Some recent evidence has suggested that Alzheimer’s disease and diabetes mellitus share a number of common pathways and Alzheimer’s disease is associated with peripheral insulin resistance.
New research has been published by investigators from Northwestern University in the FASEB Journal – the journal of the Federation of American Societies for Experimental Biology – that may finally nail down the reason why insulin signaling may stop working in Alzheimer’s disease.
The research team used mature cultures of neurons from the hippocampus of the brain to study synapses – the connection between neurons – that have been implicated in learning and memory mechanisms. They wanted to examine the effect of a toxic protein, known to attack memory-forming synapses, that is called “ADDL” for “amyloid ß-derived diffusible ligand.” ADDLS are small, soluble aggregated proteins that accumulate in the earliest stages of Alzheimer’s disease. The researchers had previously found that ADDLs bind very specifically at synapses, which in turn initiates deterioration of their function, shape and composition. They now went on and studied the synapses and their insulin receptors before and after ADDLs were introduced. Regions of the nerve with normal numbers of insulin receptors have no ADDL binding, but when the ADDLs are added they remove insulin receptors from nerve cells, effectively making them insulin resistant.
And an insulin resistant neuron cannot participate in the formation of memories.

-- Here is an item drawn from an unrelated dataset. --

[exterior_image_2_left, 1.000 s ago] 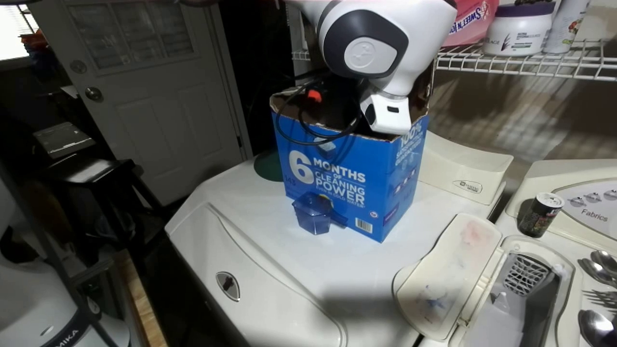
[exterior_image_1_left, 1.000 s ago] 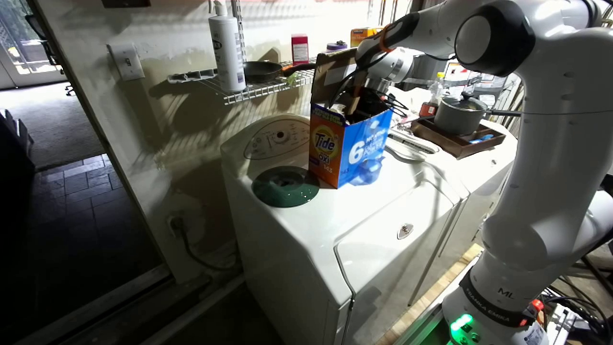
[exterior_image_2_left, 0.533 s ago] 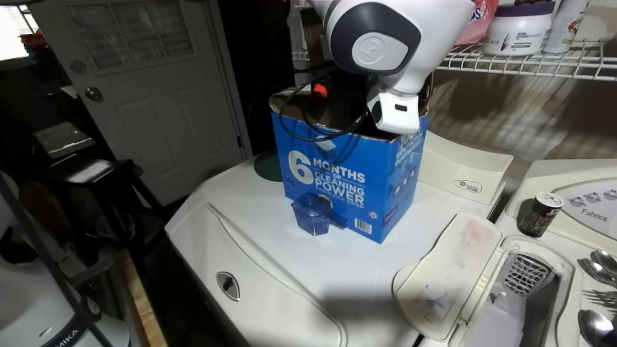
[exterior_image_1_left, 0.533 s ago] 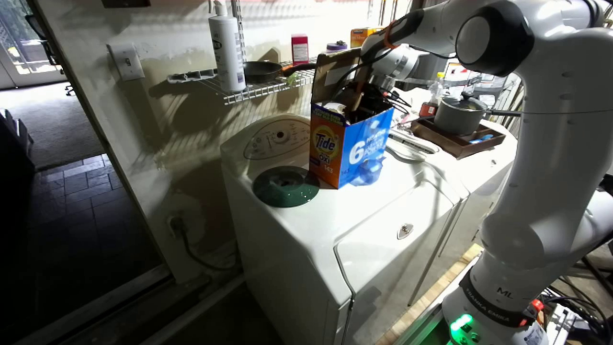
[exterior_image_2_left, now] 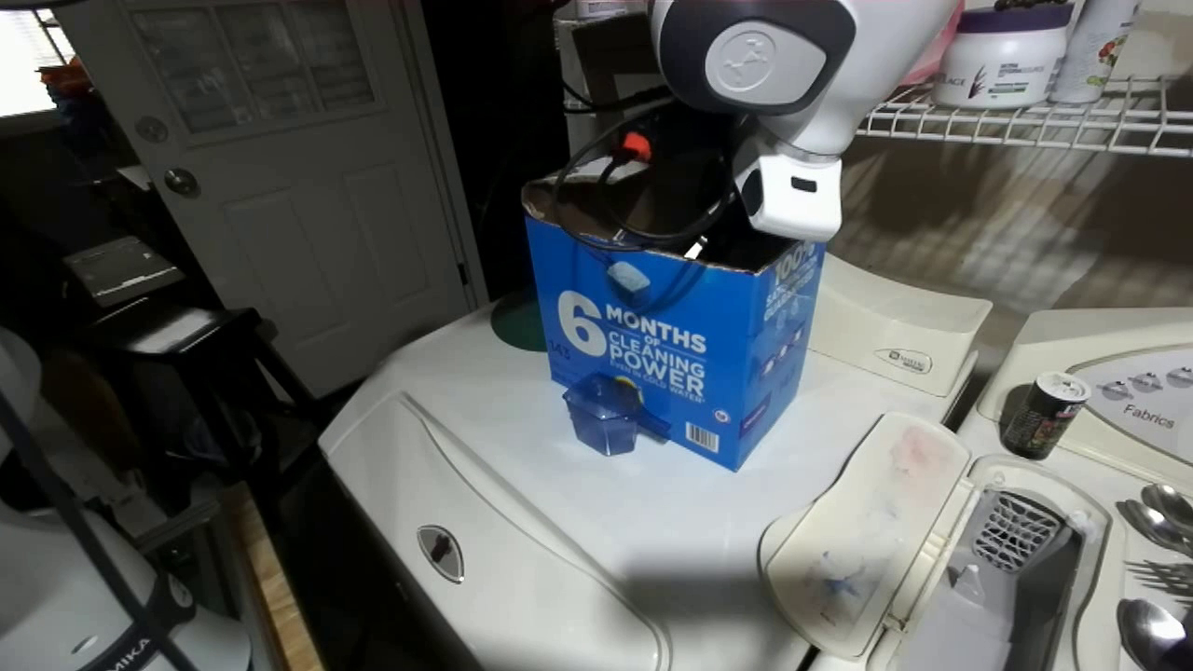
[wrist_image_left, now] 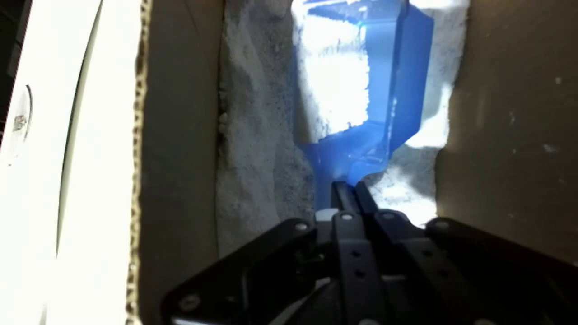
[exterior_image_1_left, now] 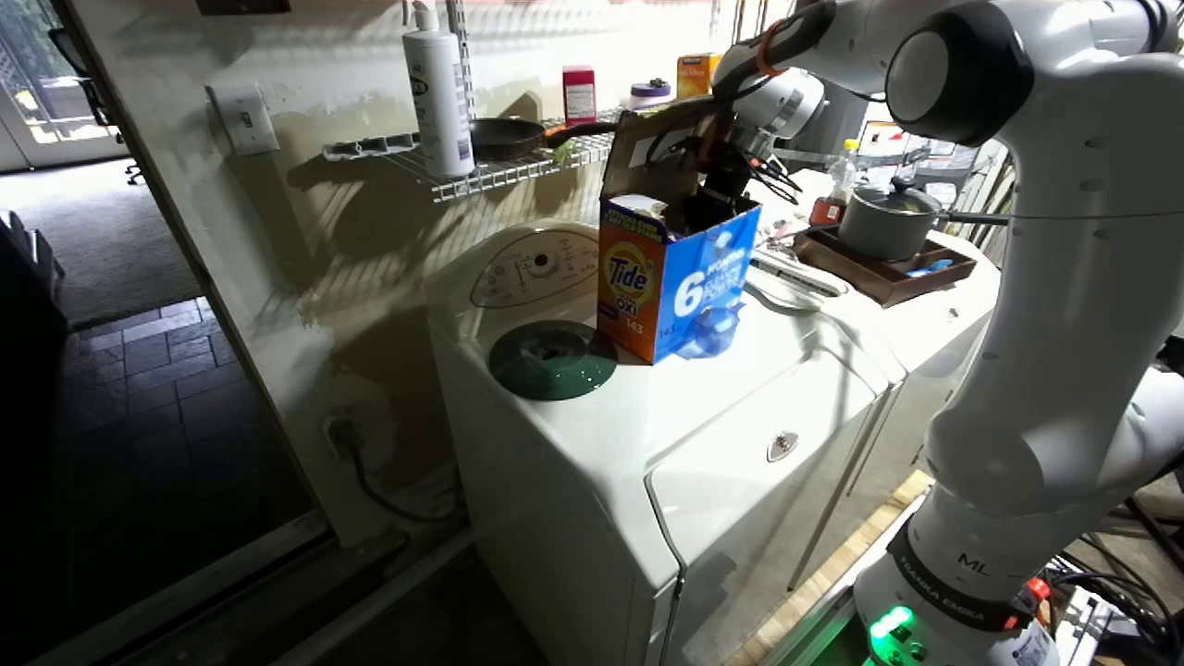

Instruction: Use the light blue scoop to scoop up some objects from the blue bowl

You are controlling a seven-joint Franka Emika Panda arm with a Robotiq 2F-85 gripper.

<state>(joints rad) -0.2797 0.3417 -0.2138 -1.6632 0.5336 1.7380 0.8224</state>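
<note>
Peering down in the wrist view, we saw the black two-fingered gripper (wrist_image_left: 352, 184) with its fingertips almost together, pinching the handle of a translucent light blue plastic scoop (wrist_image_left: 381, 95). White powder (wrist_image_left: 336, 85) lay in that scoop, too glaring for us to read its surface, and the picture's top edge cut off the far end. More powder lay below, between the brown inner walls of a tall orange-and-blue cardboard detergent box (exterior_image_2_left: 671, 321); whether the held scoop touched it, we could not tell. In both exterior views the box hid the fingertips and what they held. A second translucent blue plastic scoop (exterior_image_2_left: 604, 415) stood at the box's printed front, contact unclear to us. On the white appliance (exterior_image_1_left: 638, 407), a shallow round dark green dish (exterior_image_1_left: 553, 370) sat beside the box, which covered much of it in an exterior view.
</note>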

This finding implies that there is a fundamental connection between diabetes and Alzheimer’s disease, and this may in turn help us to see whether existing diabetes treatments might protect neurons from ADDLs and improve insulin signaling in people with Alzheimer’s disease.
The first type of diabetes is Type 1, a.k.a. insulin-dependent or juvenile onset. The second is Type 2, a.k.a. non-insulin-dependent diabetes. So is Alzheimer’s Type 3?
It has also been known for some time that physical exercise is one of the factors that may help reduce the chance of developing Alzheimer’s disease, and we may now have a mechanism by which it can help.
This is an extraordinarily interesting and important discovery that should lead to a whole new research angle, perhaps with medicines that are already available.